Cabe destacar que, paralelamente à execução das reformas da educação profissional e da implementação do PROEP, o governo de FHC desenvolveu o PLANFOR – Plano Nacional de Qualificação do Trabalhador, financiado através do Fundo de Amparo ao Trabalhador (FAT). Segundo a Resolução nº 194, de 23 de setembro de 1998, em seu Art 2º:

O PLANFOR tem o objetivo de construir, gradativamente, oferta de educação profissional (EP) permanente, com foco na demanda do mercado de trabalho, de modo a qualificar ou requalificar, a cada ano, articulado à capacidade e competência existente nessa área, pelo menos 20% da PEA - População Economicamente Ativa, maior de 14 anos de idade, com vistas a contribuir para: a) aumento da probabilidade de obtenção de trabalho e de geração ou elevação de renda, reduzindo os níveis de desemprego e subemprego; b) aumento da probabilidade de permanência no mercado de trabalho, reduzindo os riscos de demissão e as taxas de rotatividade; c) elevação da produtividade, da competitividade e renda. (BRASIL, 1998)

Segundo Fidalgo e Machado (1999, p.96), o PLANFOR atribui ao Estado "o papel de simples articulador e fomentador de políticas globais, deixando para as instituições da sociedade civil todas as iniciativas de execução direta dessa atividade educacional". Desde modo, o Estado evidenciava uma postura de centralização na determinação das diretrizes gerais e descentralização na implementação dos cursos (ibidem).

Ferreira (2006, p. 269) considera que, através do PLANFOR, a formação profissional se tornou cada vez mais desarticulada da escolarização, uma vez que este programa não consistia em uma política educacional, e sim em uma política de emprego administrada pelo Ministério do Trabalho. Segundo Kuenzer (2006,p.13):

As avaliações externas mostraram que o PLANFOR, além do mau uso dos recursos públicos, caracterizou-se pela baixa qualidade e baixa efetividade social, resultante de precária articulação com as políticas de geração de emprego e renda, desarticulação das políticas de educação, reduzidos mecanismos de controle social e de participação no planejamento e na gestão dos programas e ênfase em cursos de curta duração focados no desenvolvimento de habilidades específicas.

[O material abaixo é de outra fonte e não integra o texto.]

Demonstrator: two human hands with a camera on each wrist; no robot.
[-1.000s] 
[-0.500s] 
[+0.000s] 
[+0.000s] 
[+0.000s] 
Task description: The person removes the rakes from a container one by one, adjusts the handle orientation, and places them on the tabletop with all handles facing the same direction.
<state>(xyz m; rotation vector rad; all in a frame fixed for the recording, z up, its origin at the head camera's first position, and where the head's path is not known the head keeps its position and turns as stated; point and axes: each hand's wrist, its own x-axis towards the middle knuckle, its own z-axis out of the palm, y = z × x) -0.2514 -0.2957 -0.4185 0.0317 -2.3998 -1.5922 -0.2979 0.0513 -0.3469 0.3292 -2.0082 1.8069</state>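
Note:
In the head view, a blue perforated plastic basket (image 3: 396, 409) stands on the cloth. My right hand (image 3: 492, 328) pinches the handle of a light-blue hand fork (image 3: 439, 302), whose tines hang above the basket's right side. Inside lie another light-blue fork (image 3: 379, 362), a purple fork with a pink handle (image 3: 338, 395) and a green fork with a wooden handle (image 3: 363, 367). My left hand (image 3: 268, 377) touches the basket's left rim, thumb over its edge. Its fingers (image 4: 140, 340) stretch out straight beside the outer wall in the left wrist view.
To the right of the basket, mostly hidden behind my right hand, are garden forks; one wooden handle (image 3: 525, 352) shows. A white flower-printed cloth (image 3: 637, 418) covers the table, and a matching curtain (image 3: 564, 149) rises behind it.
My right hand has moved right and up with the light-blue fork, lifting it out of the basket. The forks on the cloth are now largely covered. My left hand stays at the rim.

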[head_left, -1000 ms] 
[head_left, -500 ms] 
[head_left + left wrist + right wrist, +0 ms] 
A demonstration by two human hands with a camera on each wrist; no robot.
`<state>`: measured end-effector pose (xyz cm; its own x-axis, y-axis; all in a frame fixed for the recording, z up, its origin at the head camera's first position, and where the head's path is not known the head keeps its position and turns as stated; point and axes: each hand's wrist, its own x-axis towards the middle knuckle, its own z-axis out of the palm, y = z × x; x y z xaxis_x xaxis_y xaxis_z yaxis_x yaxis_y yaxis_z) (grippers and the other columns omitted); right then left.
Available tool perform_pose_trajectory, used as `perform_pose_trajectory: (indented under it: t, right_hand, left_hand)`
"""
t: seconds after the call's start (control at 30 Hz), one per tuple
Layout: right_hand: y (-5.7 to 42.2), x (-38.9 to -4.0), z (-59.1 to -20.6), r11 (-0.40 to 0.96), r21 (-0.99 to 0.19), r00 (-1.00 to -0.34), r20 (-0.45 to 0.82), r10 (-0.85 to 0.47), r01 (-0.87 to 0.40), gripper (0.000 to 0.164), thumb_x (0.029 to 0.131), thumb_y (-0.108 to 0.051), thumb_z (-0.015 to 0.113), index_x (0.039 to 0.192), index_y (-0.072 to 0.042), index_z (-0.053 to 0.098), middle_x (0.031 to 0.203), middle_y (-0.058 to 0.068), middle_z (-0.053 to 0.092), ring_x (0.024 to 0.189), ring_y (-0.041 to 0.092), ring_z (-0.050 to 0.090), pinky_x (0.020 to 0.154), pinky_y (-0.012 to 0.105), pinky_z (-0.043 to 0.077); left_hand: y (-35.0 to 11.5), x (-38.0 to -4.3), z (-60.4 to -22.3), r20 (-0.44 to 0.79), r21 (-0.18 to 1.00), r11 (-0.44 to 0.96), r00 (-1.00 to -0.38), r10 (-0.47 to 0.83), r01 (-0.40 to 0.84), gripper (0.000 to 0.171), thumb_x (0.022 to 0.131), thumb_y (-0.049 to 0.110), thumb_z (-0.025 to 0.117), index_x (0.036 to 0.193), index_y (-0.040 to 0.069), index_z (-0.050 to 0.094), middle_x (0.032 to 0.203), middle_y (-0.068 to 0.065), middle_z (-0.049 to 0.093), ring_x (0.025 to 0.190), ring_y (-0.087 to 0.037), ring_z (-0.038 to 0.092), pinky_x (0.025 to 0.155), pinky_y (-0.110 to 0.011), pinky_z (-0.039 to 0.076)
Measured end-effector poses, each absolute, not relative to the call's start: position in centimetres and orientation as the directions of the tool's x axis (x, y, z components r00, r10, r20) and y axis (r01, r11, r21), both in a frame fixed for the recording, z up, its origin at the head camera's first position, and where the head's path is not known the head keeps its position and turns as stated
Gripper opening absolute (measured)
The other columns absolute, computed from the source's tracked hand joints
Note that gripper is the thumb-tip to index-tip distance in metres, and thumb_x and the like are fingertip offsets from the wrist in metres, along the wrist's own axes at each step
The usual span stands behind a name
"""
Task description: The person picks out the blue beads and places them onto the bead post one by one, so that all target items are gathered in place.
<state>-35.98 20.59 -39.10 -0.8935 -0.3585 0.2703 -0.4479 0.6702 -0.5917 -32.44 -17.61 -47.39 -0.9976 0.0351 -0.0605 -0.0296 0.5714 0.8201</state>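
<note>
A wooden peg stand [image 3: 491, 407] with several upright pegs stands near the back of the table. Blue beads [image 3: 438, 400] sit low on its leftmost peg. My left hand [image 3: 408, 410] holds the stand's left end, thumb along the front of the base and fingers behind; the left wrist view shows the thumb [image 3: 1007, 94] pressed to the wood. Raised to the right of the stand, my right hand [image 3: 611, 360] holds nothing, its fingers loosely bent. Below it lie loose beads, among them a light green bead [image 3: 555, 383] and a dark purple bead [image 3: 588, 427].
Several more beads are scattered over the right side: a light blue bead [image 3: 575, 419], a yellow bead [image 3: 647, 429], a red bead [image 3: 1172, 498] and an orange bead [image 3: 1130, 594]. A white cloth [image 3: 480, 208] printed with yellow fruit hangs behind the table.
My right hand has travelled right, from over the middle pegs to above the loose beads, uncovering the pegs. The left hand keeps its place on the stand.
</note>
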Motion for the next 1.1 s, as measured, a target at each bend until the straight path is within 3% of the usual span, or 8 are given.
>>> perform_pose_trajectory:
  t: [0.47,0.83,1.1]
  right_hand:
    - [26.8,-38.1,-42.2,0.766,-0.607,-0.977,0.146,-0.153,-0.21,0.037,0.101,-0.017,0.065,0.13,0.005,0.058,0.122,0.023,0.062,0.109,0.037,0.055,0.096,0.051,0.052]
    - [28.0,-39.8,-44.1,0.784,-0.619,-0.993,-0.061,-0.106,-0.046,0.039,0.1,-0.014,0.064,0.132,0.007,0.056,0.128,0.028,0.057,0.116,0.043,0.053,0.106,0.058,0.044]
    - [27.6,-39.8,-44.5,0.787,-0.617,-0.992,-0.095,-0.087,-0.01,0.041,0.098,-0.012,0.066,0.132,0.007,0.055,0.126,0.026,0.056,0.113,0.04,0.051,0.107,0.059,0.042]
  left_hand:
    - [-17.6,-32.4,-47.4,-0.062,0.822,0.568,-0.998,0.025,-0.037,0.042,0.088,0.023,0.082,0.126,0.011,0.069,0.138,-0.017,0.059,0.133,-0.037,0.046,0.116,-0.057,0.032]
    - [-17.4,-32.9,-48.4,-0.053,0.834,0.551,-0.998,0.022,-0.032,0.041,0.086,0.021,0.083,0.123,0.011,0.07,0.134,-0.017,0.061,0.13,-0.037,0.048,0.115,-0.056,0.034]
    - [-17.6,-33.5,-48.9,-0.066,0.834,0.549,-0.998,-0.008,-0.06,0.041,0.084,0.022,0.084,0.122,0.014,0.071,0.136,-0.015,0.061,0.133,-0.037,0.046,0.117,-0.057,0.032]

De forma conclusiva, pode-se afirmar que a Educação Profissional na década de 1990, embalada no contexto da reestruturação produtiva e pela forte política neoliberal dessa década, teve como característica "uma profunda regressão ao pensamento educacional orientado pelo pragmatismo, tecnicismo e economicismo" (FRIGOTTO, 2006, p.47). Diante da hegemonia do capital, a educação pareceu se colocar à serviço do mercado, sem abertura

para propostas contra-hegemônicas que buscassem uma educação pública, de qualidade e que permitissem a integração entre a ciência e a tecnologia.